The more muscle you have, the quicker your body is able to burn calories and break down fat. When you have a higher fat ratio to lean muscle, the body has to work harder to move in order to burn these extra calories.
This could explain why the exercisers did so well. By building more muscle from exercise, they turned their bodies into lean machines that burned calories even at rest.
‘This is why you need to do strength straining to really keep weight off,’ says Jane Wake. ‘It’s not necessarily the faster and harder the better though. You need to be able to train consistently and forever – and that’s the key – exercise needs to be for life.’
Walking works (yay!)
The study also noted that walking is the most effective way in which participants were able to keep the weight off.
Now you may be thinking this seems a bit unbelievable, when running or heavy weight lifting may seem like the obvious recommendation.
Many people are unable to run long distance or lift heavily, due to the added stress these exercises add to joints.
Walking is accessible and easy to incorporate into a busy schedule. it doesn’t ruin your outfit with sweaty smells or stains and can be done anywhere, anytime.
It’s also less time consuming since it can be completed outside of a gym and at each person’s own pace. Incorporating more walking into your daily routine, either on its own, or to supplement additional training will really help keep your weight off.

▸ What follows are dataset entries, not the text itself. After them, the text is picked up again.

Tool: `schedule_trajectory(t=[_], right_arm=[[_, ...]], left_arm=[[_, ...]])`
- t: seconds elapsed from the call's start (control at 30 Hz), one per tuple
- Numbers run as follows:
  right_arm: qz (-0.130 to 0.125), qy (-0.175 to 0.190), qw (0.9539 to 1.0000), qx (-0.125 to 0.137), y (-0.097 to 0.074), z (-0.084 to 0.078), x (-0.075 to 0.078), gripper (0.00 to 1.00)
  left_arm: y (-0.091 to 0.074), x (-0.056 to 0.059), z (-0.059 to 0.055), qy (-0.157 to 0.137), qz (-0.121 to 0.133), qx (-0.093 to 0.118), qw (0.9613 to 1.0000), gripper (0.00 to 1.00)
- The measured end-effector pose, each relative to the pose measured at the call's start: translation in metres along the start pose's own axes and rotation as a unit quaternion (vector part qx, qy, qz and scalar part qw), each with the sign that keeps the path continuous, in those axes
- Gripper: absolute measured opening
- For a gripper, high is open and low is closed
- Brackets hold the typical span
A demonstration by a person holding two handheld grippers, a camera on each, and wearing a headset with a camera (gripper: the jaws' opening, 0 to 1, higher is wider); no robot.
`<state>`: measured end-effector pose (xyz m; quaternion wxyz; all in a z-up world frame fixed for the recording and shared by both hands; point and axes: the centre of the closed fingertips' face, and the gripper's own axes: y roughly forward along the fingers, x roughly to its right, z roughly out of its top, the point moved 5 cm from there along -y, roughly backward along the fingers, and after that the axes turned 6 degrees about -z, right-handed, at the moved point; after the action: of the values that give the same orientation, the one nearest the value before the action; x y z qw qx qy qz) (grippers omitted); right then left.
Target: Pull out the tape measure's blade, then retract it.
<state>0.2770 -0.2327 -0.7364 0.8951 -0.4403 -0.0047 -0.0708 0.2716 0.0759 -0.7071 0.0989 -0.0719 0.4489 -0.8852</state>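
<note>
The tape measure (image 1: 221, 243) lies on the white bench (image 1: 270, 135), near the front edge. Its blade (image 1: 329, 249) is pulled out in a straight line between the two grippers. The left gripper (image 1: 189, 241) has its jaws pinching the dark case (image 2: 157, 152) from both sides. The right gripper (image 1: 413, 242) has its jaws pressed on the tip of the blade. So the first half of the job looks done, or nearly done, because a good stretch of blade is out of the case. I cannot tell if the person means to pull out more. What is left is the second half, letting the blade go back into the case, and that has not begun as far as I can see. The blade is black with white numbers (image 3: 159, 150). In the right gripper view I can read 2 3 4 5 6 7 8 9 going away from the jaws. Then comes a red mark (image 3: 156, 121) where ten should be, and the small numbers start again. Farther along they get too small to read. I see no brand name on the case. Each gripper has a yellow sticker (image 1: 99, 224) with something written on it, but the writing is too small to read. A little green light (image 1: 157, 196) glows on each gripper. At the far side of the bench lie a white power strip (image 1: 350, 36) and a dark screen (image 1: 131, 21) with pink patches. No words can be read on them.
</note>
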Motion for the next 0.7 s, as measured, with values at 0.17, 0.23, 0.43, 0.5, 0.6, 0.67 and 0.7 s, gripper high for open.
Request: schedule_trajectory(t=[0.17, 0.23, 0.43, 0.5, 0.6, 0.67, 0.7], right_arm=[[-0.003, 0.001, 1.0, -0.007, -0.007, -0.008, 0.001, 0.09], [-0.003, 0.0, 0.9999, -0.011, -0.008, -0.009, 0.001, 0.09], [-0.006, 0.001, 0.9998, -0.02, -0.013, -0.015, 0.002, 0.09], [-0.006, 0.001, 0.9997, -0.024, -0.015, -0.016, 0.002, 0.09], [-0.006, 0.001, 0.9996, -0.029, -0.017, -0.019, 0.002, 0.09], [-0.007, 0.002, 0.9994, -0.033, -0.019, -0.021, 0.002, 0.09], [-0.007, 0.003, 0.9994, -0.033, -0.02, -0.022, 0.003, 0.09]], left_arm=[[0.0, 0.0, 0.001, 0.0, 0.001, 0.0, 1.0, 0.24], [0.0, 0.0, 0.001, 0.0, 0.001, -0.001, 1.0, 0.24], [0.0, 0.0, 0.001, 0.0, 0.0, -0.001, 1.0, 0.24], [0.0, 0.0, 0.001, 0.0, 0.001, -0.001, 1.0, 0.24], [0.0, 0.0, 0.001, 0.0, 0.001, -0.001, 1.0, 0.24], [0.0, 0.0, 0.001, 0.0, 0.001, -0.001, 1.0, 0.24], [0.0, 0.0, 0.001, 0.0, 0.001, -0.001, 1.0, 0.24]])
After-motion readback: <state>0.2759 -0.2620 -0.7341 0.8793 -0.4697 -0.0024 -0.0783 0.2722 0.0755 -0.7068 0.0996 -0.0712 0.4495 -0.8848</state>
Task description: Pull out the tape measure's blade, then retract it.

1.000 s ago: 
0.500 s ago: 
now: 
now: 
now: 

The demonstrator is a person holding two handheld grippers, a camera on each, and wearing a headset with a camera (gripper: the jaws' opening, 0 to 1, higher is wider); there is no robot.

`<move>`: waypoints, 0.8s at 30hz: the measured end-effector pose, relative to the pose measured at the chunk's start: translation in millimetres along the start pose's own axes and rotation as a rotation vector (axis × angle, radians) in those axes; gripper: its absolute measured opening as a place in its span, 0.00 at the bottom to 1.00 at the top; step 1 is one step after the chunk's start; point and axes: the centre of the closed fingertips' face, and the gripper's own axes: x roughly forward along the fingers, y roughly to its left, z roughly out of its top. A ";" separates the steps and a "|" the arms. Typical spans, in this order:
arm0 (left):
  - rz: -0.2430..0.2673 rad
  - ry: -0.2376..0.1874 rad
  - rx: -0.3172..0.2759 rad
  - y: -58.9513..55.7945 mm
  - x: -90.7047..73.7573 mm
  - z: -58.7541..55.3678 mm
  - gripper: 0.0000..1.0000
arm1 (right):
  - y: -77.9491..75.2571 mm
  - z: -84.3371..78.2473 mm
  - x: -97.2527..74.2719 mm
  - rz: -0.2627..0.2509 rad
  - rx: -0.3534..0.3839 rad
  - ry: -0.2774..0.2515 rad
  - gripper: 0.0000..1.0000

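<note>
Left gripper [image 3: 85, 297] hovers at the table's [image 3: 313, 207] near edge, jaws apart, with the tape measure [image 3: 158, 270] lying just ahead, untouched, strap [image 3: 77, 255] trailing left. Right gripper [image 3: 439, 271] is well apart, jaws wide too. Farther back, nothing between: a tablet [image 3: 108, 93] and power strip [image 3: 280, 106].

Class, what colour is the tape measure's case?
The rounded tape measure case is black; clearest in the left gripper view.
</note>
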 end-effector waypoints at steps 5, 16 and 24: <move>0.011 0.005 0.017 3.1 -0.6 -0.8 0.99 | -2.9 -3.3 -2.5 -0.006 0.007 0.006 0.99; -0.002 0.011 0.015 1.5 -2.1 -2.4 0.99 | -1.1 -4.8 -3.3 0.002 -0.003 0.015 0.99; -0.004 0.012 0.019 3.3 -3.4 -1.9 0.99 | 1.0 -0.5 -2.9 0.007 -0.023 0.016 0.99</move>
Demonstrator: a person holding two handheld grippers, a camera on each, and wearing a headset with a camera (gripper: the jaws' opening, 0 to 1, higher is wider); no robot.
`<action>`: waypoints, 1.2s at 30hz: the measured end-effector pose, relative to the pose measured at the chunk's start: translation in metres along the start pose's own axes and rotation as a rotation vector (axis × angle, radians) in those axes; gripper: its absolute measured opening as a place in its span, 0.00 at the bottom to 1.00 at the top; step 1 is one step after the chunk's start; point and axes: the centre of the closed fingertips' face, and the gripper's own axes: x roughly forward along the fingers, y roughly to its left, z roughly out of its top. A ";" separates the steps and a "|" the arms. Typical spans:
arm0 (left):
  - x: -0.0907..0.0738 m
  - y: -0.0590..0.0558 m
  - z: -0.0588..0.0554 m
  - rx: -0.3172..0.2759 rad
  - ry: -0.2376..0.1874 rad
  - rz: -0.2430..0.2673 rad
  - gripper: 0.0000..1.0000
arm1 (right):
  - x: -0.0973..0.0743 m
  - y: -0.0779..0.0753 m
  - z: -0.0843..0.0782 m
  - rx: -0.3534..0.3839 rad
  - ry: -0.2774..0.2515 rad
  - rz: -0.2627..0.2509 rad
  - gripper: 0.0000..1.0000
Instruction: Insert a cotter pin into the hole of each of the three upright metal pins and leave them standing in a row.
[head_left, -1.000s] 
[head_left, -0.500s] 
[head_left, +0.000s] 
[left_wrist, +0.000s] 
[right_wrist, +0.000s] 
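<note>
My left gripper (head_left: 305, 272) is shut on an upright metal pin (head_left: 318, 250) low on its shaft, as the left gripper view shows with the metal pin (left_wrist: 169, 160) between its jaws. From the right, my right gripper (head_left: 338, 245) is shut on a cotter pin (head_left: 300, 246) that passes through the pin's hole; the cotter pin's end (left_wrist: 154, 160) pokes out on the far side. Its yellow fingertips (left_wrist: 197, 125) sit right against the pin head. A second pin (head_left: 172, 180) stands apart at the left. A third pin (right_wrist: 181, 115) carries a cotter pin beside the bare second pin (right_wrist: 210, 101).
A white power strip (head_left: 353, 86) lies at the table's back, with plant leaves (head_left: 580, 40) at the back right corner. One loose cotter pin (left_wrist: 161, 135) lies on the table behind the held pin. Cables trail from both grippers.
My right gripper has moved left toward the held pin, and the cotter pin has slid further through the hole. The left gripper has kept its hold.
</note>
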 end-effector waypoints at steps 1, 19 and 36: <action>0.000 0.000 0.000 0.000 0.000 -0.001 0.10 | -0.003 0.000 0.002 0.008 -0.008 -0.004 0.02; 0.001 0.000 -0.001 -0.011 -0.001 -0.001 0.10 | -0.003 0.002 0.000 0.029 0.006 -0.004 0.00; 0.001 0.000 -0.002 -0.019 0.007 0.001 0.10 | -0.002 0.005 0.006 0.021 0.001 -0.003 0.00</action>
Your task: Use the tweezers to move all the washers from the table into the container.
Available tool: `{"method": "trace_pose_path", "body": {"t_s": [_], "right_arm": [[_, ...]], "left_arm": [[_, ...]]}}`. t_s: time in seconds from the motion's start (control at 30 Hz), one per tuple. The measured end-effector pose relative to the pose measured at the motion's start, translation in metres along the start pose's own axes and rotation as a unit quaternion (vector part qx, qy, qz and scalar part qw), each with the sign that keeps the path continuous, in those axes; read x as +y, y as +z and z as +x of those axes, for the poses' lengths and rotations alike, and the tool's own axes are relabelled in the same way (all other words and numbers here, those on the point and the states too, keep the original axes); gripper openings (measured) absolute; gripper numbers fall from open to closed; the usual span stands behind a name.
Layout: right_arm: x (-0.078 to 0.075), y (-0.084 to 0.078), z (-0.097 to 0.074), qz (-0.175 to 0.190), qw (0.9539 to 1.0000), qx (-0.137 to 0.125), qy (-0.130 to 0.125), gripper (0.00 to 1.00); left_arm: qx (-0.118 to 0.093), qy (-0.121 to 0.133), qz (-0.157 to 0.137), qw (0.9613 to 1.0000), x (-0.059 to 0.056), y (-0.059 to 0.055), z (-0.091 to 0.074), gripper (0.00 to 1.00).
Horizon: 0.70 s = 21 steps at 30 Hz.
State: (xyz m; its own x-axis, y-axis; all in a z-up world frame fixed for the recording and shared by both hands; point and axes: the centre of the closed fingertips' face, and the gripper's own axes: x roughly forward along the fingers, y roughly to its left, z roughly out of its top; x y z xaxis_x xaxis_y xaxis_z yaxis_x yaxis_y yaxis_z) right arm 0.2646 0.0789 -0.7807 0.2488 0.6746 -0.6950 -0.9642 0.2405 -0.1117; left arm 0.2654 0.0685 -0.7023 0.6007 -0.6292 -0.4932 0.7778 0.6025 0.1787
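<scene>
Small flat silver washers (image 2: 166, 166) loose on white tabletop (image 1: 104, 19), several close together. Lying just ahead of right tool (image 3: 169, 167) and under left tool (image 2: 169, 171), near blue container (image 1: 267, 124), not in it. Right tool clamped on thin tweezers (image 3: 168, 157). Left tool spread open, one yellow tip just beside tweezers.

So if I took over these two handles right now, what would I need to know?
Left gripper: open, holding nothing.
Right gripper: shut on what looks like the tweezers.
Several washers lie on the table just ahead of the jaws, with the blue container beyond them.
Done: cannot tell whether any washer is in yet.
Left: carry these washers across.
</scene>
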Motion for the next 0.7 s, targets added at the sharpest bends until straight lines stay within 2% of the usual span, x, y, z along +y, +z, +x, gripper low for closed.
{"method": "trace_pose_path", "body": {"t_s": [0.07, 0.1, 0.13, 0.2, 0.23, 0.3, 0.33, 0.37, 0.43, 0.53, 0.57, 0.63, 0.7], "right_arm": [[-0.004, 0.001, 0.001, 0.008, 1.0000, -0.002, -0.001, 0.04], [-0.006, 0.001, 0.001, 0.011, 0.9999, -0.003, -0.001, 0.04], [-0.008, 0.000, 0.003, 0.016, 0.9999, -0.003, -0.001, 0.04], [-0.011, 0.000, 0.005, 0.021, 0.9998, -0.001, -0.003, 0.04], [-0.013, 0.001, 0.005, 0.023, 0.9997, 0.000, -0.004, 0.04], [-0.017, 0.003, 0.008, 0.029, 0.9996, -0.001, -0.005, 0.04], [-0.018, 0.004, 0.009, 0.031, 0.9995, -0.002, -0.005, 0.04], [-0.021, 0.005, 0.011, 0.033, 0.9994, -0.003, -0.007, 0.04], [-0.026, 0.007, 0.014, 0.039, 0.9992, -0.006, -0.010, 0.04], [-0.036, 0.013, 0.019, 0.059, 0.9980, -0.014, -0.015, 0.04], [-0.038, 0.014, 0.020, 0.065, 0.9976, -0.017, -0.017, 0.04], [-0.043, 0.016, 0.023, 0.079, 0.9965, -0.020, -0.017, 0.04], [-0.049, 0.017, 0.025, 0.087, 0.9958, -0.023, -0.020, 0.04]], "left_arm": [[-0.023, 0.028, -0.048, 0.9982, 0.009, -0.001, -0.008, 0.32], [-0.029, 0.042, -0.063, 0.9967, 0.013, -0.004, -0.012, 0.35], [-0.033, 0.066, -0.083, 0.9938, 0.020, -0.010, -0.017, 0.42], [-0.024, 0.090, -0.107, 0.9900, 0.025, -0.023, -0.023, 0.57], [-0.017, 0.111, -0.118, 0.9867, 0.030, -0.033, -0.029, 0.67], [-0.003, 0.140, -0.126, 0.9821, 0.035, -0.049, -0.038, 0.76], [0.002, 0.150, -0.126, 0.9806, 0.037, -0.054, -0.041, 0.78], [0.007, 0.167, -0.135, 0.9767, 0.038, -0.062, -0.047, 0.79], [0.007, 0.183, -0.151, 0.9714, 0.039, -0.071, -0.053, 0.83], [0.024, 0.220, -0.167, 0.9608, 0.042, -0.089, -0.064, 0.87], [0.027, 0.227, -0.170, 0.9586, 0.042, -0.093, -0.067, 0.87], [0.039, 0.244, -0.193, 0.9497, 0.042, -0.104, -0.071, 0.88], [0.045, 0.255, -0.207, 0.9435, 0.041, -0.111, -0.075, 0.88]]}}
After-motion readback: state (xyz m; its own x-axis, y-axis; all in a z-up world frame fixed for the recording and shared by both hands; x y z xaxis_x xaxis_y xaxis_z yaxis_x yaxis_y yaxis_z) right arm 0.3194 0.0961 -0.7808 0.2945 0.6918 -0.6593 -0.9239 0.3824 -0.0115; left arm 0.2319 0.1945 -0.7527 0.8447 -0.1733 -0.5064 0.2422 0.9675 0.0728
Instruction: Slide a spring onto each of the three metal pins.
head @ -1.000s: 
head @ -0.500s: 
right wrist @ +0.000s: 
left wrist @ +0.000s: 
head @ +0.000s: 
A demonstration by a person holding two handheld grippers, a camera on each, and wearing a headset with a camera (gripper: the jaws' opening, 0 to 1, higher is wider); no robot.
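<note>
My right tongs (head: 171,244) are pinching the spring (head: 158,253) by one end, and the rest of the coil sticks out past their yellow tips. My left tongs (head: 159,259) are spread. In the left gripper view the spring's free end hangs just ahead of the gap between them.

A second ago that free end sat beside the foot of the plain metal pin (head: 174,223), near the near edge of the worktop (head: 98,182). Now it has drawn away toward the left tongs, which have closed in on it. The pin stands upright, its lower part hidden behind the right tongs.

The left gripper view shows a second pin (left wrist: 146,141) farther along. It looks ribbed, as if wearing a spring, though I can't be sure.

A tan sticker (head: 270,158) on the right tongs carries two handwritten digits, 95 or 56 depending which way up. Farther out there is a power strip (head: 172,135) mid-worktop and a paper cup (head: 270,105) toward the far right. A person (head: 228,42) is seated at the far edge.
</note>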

You need to be able to train consistently and forever – and that’s the key – exercise needs to be for life. – Jane Wake
High Intensity Interval Training or ‘HIIT’ is also highly effective in keeping weight down. Your heart rate is kept up while your body effectively burns more fat in a shorter amount of time.
HIIT based exercises or classes are most time efficient and, along with walking, are the most effective for busy lifestyles.
Jane Wake said ‘Personally I think the level that they set the pace on ‘The Biggest Loser, means many people will undoubtedly fail. Your personality type is key and basically as a trainer, I know that there is no one way to train multiple people.’
Figuring out which exercises work best for you, not only in terms of keeping weight off, but also keeping exercises interesting and enjoyable is important. The secret to keeping weight off for one person may not work exactly the same for another, so it is important to take the guidelines and recommendations and changing them to fit your own needs and abilities.